Mainnet Deployment Engagement for a Protocol That Had Never Been Outside Testnet
The team had built a working DeFi protocol. They had also never deployed anything to mainnet.
The Client
A protocol team — capable Solidity engineers with academic and research backgrounds — who had built a working DeFi protocol and were preparing for mainnet launch. The team had no prior mainnet deployment experience; their leadership had retained AlgoCoder for the deployment-side engineering work that surrounds the contract code itself.
The Pain
The team's contract code was sound. The work that surrounds a mainnet deployment — economic stress testing, gas profiling against realistic load, deployment rehearsal, operational handoff, post-launch monitoring — was outside the team's prior experience. The leadership had heard enough launch-failure stories to know that competent contracts and incompetent deployment processes produce the same end state, and they wanted the deployment surface engineered with the same rigor the team had brought to the contracts.
What We Built
A mainnet deployment engagement structured around the surfaces around the contract.

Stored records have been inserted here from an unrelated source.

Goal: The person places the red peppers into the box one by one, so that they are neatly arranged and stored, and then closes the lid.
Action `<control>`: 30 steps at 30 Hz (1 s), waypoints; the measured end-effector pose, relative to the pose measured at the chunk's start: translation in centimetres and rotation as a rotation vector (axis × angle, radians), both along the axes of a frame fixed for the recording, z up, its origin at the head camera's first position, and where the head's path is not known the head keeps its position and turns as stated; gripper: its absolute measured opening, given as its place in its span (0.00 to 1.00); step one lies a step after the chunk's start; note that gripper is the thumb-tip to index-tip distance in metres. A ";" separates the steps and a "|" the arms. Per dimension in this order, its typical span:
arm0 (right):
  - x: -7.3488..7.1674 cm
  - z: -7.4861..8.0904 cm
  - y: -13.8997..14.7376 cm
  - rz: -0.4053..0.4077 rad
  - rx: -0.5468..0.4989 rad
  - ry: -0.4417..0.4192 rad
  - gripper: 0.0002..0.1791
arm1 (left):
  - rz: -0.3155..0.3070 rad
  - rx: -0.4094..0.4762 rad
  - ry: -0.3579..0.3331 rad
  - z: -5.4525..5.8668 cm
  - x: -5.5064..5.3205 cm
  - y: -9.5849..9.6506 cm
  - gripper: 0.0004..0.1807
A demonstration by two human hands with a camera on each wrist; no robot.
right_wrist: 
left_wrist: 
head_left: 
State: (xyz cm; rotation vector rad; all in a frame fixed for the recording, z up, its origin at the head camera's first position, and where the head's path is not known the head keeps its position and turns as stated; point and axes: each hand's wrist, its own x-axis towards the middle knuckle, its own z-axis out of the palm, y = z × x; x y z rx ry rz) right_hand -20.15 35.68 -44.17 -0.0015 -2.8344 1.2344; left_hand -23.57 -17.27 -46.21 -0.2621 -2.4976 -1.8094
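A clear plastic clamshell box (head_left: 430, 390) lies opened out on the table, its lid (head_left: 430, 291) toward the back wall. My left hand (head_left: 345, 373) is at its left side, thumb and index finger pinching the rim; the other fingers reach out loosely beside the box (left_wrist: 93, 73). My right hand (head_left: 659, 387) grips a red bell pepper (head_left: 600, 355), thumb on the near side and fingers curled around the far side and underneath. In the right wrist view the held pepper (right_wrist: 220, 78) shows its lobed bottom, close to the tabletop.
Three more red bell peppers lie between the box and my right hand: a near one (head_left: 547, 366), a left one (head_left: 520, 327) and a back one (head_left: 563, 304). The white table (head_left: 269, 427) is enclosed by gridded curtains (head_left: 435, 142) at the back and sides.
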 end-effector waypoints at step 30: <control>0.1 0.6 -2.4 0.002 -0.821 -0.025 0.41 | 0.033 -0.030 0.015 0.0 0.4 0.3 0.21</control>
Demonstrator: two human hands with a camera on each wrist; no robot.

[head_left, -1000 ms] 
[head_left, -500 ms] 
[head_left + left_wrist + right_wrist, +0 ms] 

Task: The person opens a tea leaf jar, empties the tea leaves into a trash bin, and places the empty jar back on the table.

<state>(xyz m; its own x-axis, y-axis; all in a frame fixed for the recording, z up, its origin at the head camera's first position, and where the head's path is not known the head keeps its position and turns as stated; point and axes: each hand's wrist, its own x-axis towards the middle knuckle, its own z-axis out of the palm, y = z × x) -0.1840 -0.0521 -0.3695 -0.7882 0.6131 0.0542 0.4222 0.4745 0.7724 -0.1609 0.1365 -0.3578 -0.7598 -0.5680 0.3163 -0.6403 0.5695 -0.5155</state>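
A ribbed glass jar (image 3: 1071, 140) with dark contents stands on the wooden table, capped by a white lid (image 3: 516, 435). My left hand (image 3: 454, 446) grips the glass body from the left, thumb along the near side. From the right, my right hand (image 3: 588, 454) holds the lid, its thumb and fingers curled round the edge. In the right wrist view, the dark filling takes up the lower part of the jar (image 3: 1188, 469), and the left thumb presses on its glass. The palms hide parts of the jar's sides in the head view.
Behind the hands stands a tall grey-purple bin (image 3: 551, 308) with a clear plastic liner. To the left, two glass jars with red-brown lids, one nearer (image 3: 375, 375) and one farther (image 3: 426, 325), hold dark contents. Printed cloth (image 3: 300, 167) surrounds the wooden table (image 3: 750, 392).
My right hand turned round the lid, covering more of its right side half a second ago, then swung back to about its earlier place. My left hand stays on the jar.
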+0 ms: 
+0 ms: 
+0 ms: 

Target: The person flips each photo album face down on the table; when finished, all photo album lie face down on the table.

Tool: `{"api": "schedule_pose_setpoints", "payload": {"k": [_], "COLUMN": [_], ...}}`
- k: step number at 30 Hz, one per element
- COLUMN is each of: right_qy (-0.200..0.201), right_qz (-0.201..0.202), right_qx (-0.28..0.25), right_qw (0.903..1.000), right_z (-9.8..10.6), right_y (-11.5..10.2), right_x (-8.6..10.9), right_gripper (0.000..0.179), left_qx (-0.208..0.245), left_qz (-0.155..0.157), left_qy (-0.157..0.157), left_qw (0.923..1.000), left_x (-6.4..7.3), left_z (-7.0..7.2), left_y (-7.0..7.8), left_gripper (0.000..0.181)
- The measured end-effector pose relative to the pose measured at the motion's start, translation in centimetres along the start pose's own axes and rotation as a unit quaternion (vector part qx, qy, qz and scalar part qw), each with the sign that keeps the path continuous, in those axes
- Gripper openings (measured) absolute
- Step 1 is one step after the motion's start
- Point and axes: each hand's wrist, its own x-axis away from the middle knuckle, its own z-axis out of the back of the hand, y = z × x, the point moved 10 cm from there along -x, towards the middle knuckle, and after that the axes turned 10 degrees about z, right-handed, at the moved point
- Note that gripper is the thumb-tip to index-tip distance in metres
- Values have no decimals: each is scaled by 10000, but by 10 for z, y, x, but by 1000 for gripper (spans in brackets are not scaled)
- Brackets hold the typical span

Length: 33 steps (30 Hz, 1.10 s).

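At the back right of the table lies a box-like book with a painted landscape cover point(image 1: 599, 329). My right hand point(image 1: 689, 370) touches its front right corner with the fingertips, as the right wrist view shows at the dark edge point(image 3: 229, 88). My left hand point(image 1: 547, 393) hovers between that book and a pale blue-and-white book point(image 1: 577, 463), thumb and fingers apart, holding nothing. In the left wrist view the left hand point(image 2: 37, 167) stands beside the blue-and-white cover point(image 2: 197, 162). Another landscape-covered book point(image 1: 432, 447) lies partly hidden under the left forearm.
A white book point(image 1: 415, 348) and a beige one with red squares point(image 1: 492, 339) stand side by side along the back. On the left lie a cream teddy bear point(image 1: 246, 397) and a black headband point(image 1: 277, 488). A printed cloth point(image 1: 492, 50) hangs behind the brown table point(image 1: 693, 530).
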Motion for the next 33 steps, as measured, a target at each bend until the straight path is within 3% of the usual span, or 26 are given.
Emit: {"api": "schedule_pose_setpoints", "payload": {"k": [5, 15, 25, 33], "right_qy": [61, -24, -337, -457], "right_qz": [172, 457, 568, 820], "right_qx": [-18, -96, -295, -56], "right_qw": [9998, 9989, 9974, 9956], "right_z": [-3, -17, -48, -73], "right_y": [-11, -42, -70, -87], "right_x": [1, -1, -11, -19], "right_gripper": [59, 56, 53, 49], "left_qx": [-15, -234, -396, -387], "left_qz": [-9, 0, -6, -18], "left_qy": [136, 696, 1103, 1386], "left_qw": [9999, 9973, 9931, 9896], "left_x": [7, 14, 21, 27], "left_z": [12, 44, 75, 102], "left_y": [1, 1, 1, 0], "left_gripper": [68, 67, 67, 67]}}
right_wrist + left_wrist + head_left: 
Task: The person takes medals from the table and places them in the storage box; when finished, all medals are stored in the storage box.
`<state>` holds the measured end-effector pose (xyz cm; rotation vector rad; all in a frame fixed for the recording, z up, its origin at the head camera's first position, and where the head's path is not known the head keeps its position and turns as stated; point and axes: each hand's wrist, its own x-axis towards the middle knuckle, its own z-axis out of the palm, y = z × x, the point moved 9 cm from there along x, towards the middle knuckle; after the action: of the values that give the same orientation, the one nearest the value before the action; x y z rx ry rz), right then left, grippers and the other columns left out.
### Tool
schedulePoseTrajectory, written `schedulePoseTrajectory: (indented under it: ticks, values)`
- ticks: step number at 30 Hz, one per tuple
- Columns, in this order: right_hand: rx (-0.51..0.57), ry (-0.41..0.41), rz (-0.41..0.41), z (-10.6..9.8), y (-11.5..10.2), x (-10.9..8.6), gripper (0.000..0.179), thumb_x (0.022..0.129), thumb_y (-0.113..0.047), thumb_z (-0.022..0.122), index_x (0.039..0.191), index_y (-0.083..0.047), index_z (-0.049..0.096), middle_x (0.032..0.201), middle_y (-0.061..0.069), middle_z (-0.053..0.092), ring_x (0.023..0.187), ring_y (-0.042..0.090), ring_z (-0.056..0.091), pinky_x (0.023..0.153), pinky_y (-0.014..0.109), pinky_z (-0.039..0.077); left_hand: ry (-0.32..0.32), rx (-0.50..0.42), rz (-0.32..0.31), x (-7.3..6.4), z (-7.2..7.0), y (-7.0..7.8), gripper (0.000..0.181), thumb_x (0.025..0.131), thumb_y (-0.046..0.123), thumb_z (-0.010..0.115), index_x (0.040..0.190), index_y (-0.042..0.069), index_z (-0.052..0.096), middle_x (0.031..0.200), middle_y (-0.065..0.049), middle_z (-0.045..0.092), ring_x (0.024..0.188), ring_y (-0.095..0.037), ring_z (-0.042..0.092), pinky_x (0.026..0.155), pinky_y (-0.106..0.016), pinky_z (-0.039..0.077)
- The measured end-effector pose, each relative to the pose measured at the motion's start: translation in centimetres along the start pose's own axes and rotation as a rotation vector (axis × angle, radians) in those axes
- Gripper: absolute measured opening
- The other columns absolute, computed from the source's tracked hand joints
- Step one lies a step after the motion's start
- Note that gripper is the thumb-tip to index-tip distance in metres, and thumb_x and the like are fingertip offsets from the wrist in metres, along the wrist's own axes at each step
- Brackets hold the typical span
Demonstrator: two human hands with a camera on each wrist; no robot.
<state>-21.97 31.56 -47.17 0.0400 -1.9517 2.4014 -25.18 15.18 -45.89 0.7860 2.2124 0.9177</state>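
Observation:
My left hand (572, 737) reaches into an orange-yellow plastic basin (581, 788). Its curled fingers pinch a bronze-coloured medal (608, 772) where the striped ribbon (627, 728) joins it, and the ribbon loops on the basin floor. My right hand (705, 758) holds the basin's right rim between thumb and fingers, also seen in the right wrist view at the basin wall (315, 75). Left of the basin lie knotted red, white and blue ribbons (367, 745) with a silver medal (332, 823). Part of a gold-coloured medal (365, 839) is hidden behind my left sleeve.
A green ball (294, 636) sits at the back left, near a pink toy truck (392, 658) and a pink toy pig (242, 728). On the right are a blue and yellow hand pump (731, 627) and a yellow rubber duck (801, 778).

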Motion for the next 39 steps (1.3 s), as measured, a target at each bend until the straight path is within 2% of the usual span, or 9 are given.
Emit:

The protocol's economic model was stress-tested against adversarial assumptions. Oracle manipulation patterns the contract should resist were modeled. Liquidity assumptions were tested at extremes. Game-theoretic incentives were exercised against adversarial counterparty behavior. Issues surfaced through this work were addressed before deployment rather than after.
Gas profiling was performed against realistic input distributions rather than the trivial test cases that pass during development. Several contract paths whose gas costs had been acceptable at small scale produced unaffordable costs at production sizes; those paths were rewritten before deployment.
The deployment sequence was rehearsed on a parallel testnet with mainnet-equivalent configuration. Constructor parameters, initial configuration values, treasury funding amounts, liquidity provisioning, and dependency contract addresses were verified. The deployment-day procedure was documented as an executable runbook with defined ownership for each step.
Post-deployment monitoring was specified and instrumented. State changes that should not occur were defined as alert conditions. Transaction pattern anomalies were defined and instrumented. The first weeks of mainnet operation were staffed for response capability across the timezone the launch occurred in.
The communications layer was prepared in advance. Common questions, edge cases, and the team's response to predictable concerns were documented before launch. Communications under pressure became deliberate rather than reactive.
The Outcome
The deployment proceeded on schedule and without operational improvisation. The first weeks of mainnet operation produced no incidents attributable to deployment-time errors. The protocol's economic behavior under real load matched the model the team had stress-tested. The team gained mainnet operational capability that they continued to apply for the protocol's lifecycle.